The concert began with Glass playing two movements of his 1988 “Metamorphosis,” inspired by the Franz Kafka work of that name. This introduced two of his trademarks: repetitive structures and arpeggiation. But neither term does justice to the grandeur of the first movement or the sweet lyricism of the second — both, one would think, a long way from Gregor Samsa. Glass is at ease as he plays, creating the sense of a conversation with his audience.

Sutter was featured in the next work, “Songs and Poems for Cello,” written for her and premiered in New York in 2007. Sutter played this difficult suite with an intensity and precision appropriate to the dramatic score, with its long resonant lines and frequent rapid register changes.

Glass next played from his “Etudes,” with Rossi on the hand drum, which echoed and complemented the piano, both its repeated left-hand continuo and its excursions into bird call-like figures in the upper register.
“Tissues,” from “Naqoyqatsi,” again featured Sutter, accompanied by both piano and percussion. At times Glass reached into the piano to gently pluck bass notes while Rossi struck gong and cymbals. In the second movement, Rossi on the celeste played an impressively rapid unison passage with Sutter, while in the third movement Rossi’s marimba added a pleasing complexity to the sound.

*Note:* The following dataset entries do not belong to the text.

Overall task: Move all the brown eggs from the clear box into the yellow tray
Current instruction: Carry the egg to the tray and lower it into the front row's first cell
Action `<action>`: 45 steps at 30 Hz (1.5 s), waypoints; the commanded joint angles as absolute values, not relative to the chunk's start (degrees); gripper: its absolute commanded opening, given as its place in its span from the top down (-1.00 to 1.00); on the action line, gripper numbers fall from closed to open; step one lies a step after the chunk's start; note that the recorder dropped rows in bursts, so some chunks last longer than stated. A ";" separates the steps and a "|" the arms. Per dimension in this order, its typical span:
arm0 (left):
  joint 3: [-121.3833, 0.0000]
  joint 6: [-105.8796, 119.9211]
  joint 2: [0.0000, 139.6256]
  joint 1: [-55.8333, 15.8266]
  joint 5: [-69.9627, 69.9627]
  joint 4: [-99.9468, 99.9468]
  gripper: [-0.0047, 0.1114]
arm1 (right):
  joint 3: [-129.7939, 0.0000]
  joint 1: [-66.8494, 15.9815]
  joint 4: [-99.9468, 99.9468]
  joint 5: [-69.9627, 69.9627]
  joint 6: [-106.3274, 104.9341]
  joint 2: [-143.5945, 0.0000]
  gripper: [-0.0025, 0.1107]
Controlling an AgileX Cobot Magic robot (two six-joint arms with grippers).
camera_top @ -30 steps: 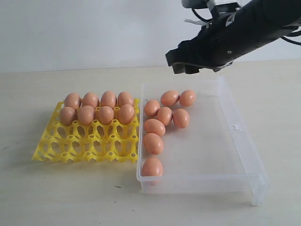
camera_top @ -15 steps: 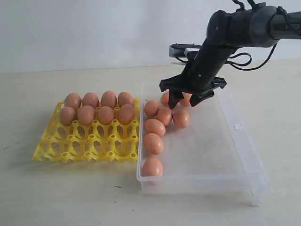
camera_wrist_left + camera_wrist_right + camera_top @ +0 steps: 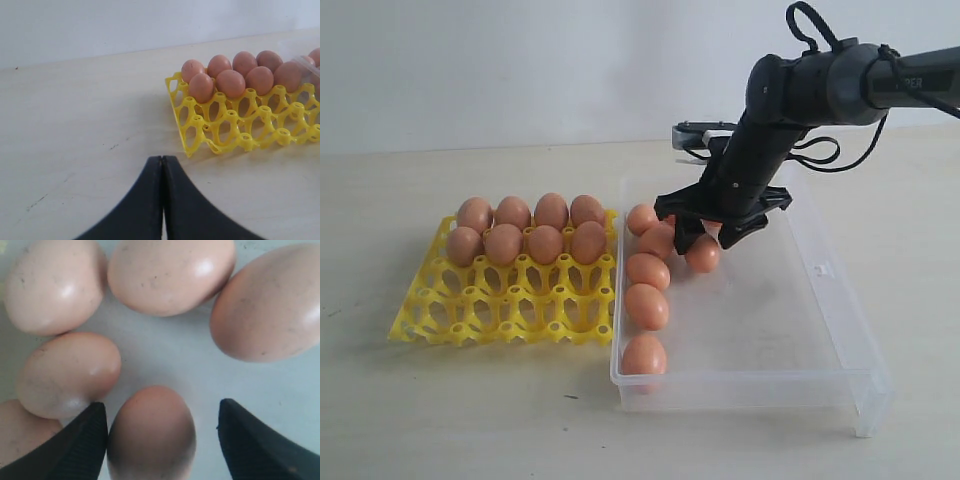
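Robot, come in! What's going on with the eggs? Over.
Right gripper open, fingers either side of one brown egg in clear box. Left gripper shut, empty. Eight eggs seated in yellow tray. Neighbour egg crowding one finger.

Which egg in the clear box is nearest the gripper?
The egg lying between the right gripper's open fingers; its neighbours in the clear box lie outside them.

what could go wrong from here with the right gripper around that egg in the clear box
1. The egg between the open right gripper sits nearer one finger, so closing may roll it rather than grip it.
2. A neighbouring egg lies right beside that finger and could get nudged or pinched.
3. Its surface looks smooth; a hard or off-centre squeeze might crack or drop it.
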State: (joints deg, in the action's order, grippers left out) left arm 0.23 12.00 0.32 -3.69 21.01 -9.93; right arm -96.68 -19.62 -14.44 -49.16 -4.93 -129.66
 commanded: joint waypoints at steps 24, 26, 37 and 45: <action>0.00 11.98 0.00 -3.93 20.56 -9.81 0.92 | -88.38 -23.61 -14.90 -29.47 -10.91 -112.04 0.96; 0.00 11.98 0.00 -3.93 20.56 -9.81 0.92 | -83.64 -26.85 -15.02 -21.92 -10.30 -107.38 0.96; 0.00 11.98 0.00 -3.93 20.56 -9.81 0.92 | -71.85 -47.64 -16.82 11.83 -9.38 -107.53 0.96; 0.00 11.98 0.00 -3.93 20.56 -9.81 0.92 | -84.01 -51.62 -14.46 11.93 -3.45 -122.76 0.96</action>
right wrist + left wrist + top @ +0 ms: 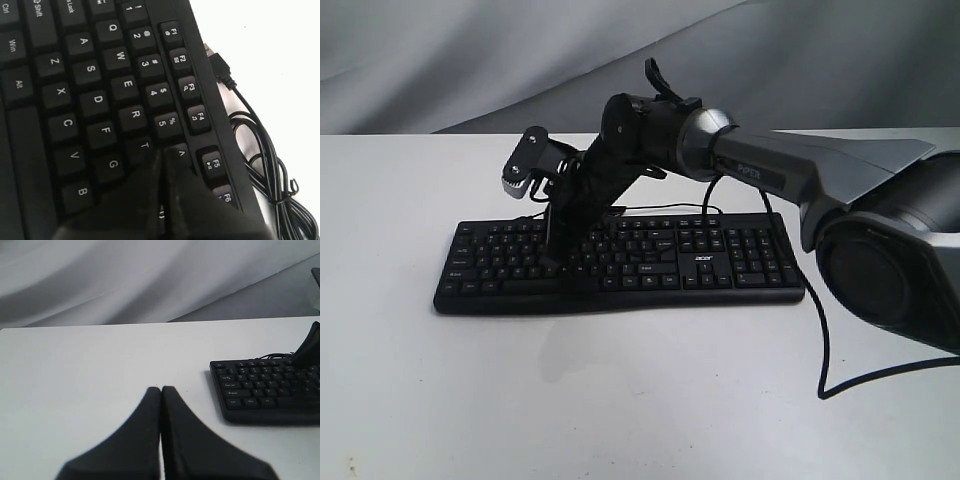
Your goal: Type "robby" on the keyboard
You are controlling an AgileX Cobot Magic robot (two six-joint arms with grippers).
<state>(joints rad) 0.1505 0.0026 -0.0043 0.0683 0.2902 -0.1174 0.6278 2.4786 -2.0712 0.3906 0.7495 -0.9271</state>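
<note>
The right gripper point(161, 152) has its two black fingers pressed flat together, with no gap and nothing held between them. Its joined tip comes down on the letter block of the keyboard point(90, 100), where the T key meets the 5 and 6 keys of the number row. The tip covers that spot, so I cannot tell whether it presses a key or only sits just above one. In the exterior view this gripper point(553, 258) slants down onto the left half of the keyboard point(703, 262). It hangs from the right arm point(770, 165), which reaches in from the right and crosses above the number pad and the middle keys.

The left gripper point(161, 389) is narrow too, its fingers meeting along their full length with nothing gripped. It hovers over bare table point(75, 380), well apart from the keyboard point(260, 390), whose left end is the part nearest to it. The exterior view does not show this gripper.

The keyboard lies flat in the middle of the white table point(620, 400), its long side running left to right. The number pad is at the right end and a white logo sits near the arrow keys. A thin black cable point(260, 155) leaves the far edge and lies in loose loops on the table just behind it. A thicker black cable point(823, 330) hangs from the arm and trails over the table right of the keyboard. Grey cloth point(470, 60) forms the backdrop beyond the far edge.
</note>
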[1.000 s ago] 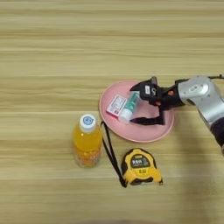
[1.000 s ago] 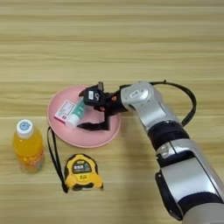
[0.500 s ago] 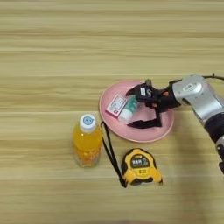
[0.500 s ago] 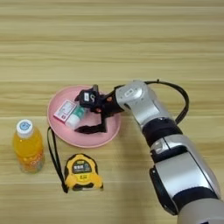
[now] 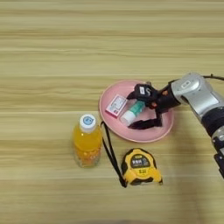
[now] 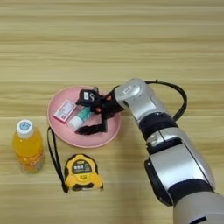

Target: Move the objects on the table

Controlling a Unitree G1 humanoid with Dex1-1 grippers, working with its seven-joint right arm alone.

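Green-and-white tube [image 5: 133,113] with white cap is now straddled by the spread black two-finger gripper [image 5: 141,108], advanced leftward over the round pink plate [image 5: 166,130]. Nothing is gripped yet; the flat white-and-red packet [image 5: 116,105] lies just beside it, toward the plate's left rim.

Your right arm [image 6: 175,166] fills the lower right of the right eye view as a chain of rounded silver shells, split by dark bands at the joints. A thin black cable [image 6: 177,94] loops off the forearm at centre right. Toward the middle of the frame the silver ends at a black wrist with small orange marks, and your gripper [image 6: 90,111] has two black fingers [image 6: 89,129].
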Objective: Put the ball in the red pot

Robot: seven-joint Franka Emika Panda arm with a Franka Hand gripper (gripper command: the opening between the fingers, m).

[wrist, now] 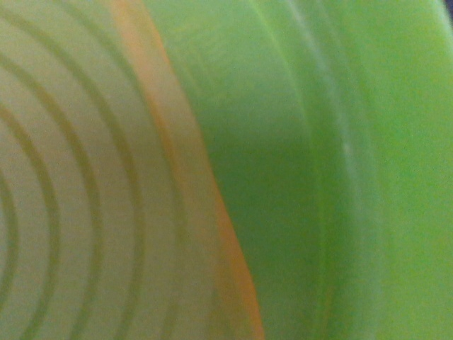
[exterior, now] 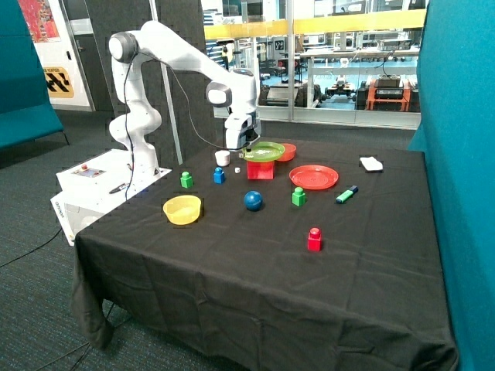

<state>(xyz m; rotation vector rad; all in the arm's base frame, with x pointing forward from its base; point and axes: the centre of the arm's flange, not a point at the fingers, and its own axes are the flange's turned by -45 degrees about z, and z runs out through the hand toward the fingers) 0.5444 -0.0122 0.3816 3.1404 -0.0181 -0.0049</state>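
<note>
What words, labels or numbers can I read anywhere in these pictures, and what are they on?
None can be read for certain.
Yellow and black sign on the back wall: hazard-style marking, lettering too small.
Red poster above it: print too blurred.
White robot base box: a red button, no legible label.
Items on the black table: no visible writing.
Wrist view: only the green plate at the claw, no text.

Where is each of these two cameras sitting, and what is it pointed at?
Outside view: stands off beyond the table's front corner, facing the whole arm, the gripper at the green plate on the red pot, the ball on the cloth.
Wrist view: on the arm's wrist, pressed close to green plastic; no robot part shows.
Shared: probably the green plate.
</note>
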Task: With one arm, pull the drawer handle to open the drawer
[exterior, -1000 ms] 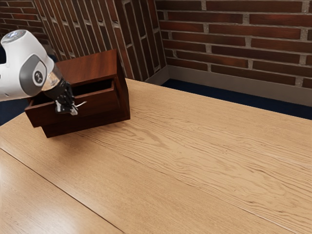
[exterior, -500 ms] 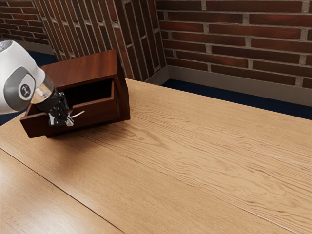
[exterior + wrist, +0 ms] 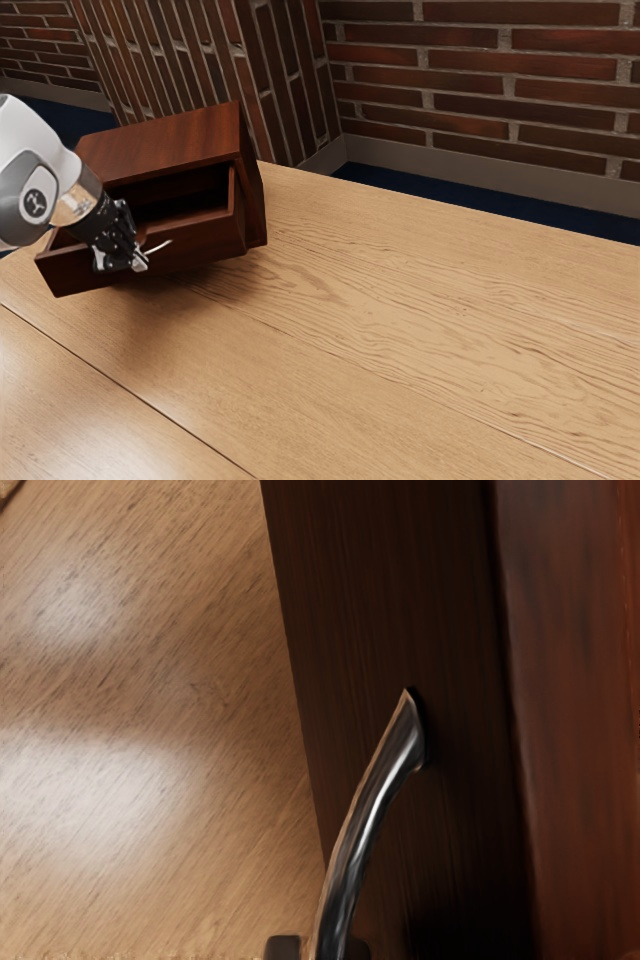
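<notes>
A dark red-brown wooden cabinet (image 3: 190, 150) stands at the table's far corner in the exterior view's left. Its drawer (image 3: 200, 235) is pulled well out toward the exterior view's left, with a dark gap behind its front. A curved silver handle (image 3: 155, 246) sits on the drawer front. My black gripper (image 3: 118, 262) is shut on that handle's end. In the wrist view the handle (image 3: 375, 810) arcs off the dark drawer front (image 3: 420, 620) and runs down under my hand.
The light wooden table (image 3: 400, 330) stretches wide toward the exterior view's right and front. A brick wall (image 3: 470, 70) stands behind it, close behind the cabinet. A seam in the tabletop (image 3: 120, 385) runs diagonally near the front left.
My hand has moved toward the exterior view's left and slightly down, drawing the drawer farther out of the cabinet. The gap behind the drawer front has widened.
</notes>
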Controlling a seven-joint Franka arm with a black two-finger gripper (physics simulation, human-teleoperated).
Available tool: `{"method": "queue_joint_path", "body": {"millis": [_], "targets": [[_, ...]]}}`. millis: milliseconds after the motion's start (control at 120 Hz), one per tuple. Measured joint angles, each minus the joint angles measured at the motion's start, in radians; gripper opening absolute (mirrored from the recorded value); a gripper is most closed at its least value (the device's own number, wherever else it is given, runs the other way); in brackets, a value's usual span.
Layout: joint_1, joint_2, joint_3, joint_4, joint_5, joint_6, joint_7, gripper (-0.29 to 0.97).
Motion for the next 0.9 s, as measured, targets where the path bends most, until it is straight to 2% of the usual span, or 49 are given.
{"method": "queue_joint_path", "body": {"millis": [400,617,758,800,858,900], "targets": [[0.029,-0.068,-0.038,-0.060,0.012,0.014,-0.015,-0.11],[0.026,-0.087,-0.038,-0.065,0.030,0.019,-0.020,0.13],[-0.042,-0.115,-0.042,-0.072,0.035,0.018,-0.022,0.29],[-0.004,-0.143,-0.088,-0.087,0.035,0.017,-0.022,0.35],[0.127,-0.203,-0.226,-0.112,0.036,0.014,-0.022,0.43],[0.177,-0.234,-0.282,-0.119,0.037,-0.001,-0.022,0.47]]}}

Glass introduced a short composition from a 1987 film, “The Secret Agent,” with Sutter on cello and Rossi on piano. He described it as “actually kind of spectacular,” and truly it was, a nonstop presto frenzy of bowing, with Rossi improvising a piano obbligato.

Last on the regular program were three compositions from Glass’ score for Jean Genet’s “The Screens,” a play criticizing the French war in Algeria. All three musicians joined in “The Orchard,” with an elegiac cello line punctuated by bell-like tolling on piano. Next was “France,” an ironic number that developed a romantic cello/marimba duet, only to end suddenly in mid-phrase. Finally, “The French Lieutenant” offered melancholy harmonies blending cello, marimba and piano.

The evening concluded with two encores: the piano solo “Closing” from “Glassworks,” and “Book of Longing,” once again with an effective contrast between cello and celeste.